Recombinant HDL Promoted Cellular Uptake of HDL Nanoparticles by OCCs
ApoE, a component of S-HDL, can specifically bind to LRP-1. Therefore, tumor cells with a high LRP-1 expression were more easily targeted by S-HDL. As shown in Figure 2A, the expression of LRP-1 in OCCs and OCSCs was significantly higher than that in IOSE80. Thus, S-HDL was more likely to be enriched in ovarian cancer tissues and reduced toxicity to normal tissues.
Figure 2.
Recombinant HDL promoted cellular uptake of HDL nanoparticles by OCCs and S-HDL exerted stronger cytotoxicity than unencapsulated Sal in OCCs and OCSCs. (A) Expression of LRP-1 in OCCs, OCSCs and IOSE80. (B) Cellullar uptake of HDL nanoparticles (confocal laser microscope, scale bar = 50μm) (
, n=3) (**P < 0.01, compared with IOSE80 cells). (C) The IC50 of S-HDL on OCCs and OCSCs for 48h treatment. (D) Cell viability of OCCs and OCSCs after being treated with different concentrations of S-HDL and Sal for 48h (
, n=3) (*P < 0.05, **P < 0.01, ***P < 0.001, *compared with PBS treatment group; #P < 0.05, ##P < 0.01, #compared with Sal treatment group).

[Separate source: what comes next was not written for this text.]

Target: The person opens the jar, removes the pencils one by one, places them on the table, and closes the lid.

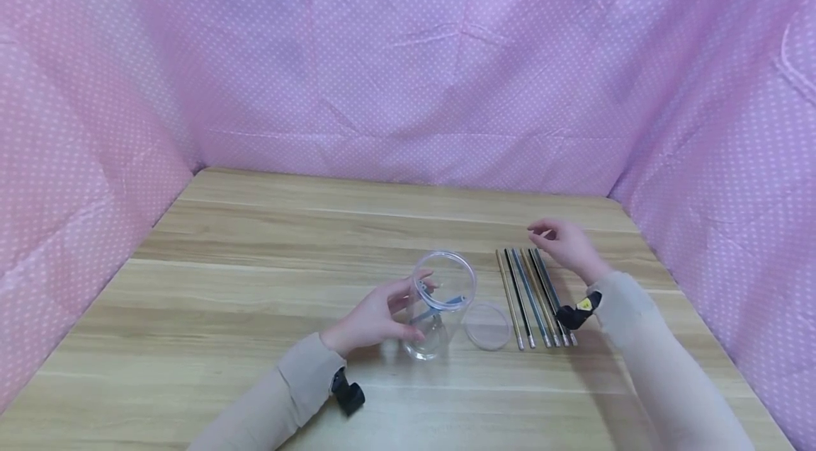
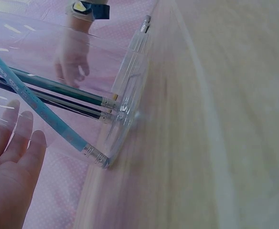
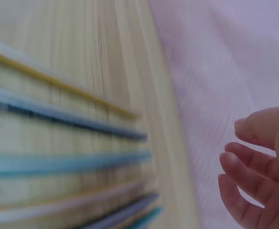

As shown in Figure 2B, OCCs showed weak uptake of free C6 and strong uptake of C6-HDL, indicating that recombinant HDL, as a carrier, could increase the uptake of C6 by OCCs. The uptake of HDL nanoparticles in different cells corresponded with the LRP-1 expression levels. The IOSE80 cells weakly expressed LRP-1, resulting in the uptake of fluorescent dyes. However, the proportion and fluorescent intensity of the C6-HDL taken up by the IOSE80 cells were lower than those of the OCCs. These results suggested that recombinant HDL had a targeting effect on OCCs, which might be related to the expression of LRP-1.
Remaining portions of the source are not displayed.